» **About this task**: Could you restate the data word for word?

» **Data section**:

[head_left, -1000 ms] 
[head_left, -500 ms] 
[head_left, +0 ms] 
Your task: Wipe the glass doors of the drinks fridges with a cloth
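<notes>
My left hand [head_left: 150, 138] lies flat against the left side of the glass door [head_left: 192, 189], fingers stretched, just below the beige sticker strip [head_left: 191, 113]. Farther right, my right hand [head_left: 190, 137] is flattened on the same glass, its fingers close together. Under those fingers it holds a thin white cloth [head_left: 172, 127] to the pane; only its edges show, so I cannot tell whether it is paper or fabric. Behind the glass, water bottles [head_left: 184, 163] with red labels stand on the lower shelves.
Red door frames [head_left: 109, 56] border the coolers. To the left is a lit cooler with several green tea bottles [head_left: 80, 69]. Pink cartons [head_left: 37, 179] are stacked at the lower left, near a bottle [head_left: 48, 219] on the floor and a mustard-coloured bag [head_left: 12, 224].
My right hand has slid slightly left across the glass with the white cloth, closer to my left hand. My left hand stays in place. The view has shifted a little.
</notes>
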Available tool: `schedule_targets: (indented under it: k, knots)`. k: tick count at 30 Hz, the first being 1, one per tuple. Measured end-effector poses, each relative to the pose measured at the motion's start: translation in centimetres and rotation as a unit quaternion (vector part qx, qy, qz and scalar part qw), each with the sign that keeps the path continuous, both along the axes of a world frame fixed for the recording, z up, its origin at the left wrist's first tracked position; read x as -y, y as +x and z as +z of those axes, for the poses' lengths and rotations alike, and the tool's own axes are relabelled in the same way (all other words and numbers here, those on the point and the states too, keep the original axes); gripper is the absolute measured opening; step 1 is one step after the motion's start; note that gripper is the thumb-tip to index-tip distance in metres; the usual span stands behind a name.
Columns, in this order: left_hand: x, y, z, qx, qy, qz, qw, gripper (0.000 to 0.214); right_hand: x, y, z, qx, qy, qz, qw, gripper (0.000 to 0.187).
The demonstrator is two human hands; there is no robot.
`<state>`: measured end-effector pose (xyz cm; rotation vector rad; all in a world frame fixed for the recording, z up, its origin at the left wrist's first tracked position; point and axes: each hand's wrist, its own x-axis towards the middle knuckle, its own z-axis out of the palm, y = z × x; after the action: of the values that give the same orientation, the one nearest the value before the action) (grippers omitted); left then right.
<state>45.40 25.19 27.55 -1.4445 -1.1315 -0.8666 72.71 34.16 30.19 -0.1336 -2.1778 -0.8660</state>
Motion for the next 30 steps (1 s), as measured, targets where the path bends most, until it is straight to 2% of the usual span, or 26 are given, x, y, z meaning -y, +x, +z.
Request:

» **Result below**:
[head_left, -1000 ms] 
[head_left, -500 ms] 
[head_left, +0 ms] 
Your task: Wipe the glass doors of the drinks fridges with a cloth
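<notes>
My left hand [head_left: 150, 138] lies flat against the left side of the glass door [head_left: 192, 189], fingers stretched, just below the beige sticker strip [head_left: 191, 113]. Farther right, my right hand [head_left: 190, 137] is flattened on the same glass, its fingers close together. Under those fingers it holds a thin white cloth [head_left: 172, 127] to the pane; only its edges show, so I cannot tell whether it is paper or fabric. Behind the glass, water bottles [head_left: 184, 163] with red labels stand on the lower shelves.
Red door frames [head_left: 109, 56] border the coolers. To the left is a lit cooler with several green tea bottles [head_left: 80, 69]. Pink cartons [head_left: 37, 179] are stacked at the lower left, near a bottle [head_left: 48, 219] on the floor and a mustard-coloured bag [head_left: 12, 224].
My right hand has slid slightly left across the glass with the white cloth, closer to my left hand. My left hand stays in place. The view has shifted a little.
</notes>
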Available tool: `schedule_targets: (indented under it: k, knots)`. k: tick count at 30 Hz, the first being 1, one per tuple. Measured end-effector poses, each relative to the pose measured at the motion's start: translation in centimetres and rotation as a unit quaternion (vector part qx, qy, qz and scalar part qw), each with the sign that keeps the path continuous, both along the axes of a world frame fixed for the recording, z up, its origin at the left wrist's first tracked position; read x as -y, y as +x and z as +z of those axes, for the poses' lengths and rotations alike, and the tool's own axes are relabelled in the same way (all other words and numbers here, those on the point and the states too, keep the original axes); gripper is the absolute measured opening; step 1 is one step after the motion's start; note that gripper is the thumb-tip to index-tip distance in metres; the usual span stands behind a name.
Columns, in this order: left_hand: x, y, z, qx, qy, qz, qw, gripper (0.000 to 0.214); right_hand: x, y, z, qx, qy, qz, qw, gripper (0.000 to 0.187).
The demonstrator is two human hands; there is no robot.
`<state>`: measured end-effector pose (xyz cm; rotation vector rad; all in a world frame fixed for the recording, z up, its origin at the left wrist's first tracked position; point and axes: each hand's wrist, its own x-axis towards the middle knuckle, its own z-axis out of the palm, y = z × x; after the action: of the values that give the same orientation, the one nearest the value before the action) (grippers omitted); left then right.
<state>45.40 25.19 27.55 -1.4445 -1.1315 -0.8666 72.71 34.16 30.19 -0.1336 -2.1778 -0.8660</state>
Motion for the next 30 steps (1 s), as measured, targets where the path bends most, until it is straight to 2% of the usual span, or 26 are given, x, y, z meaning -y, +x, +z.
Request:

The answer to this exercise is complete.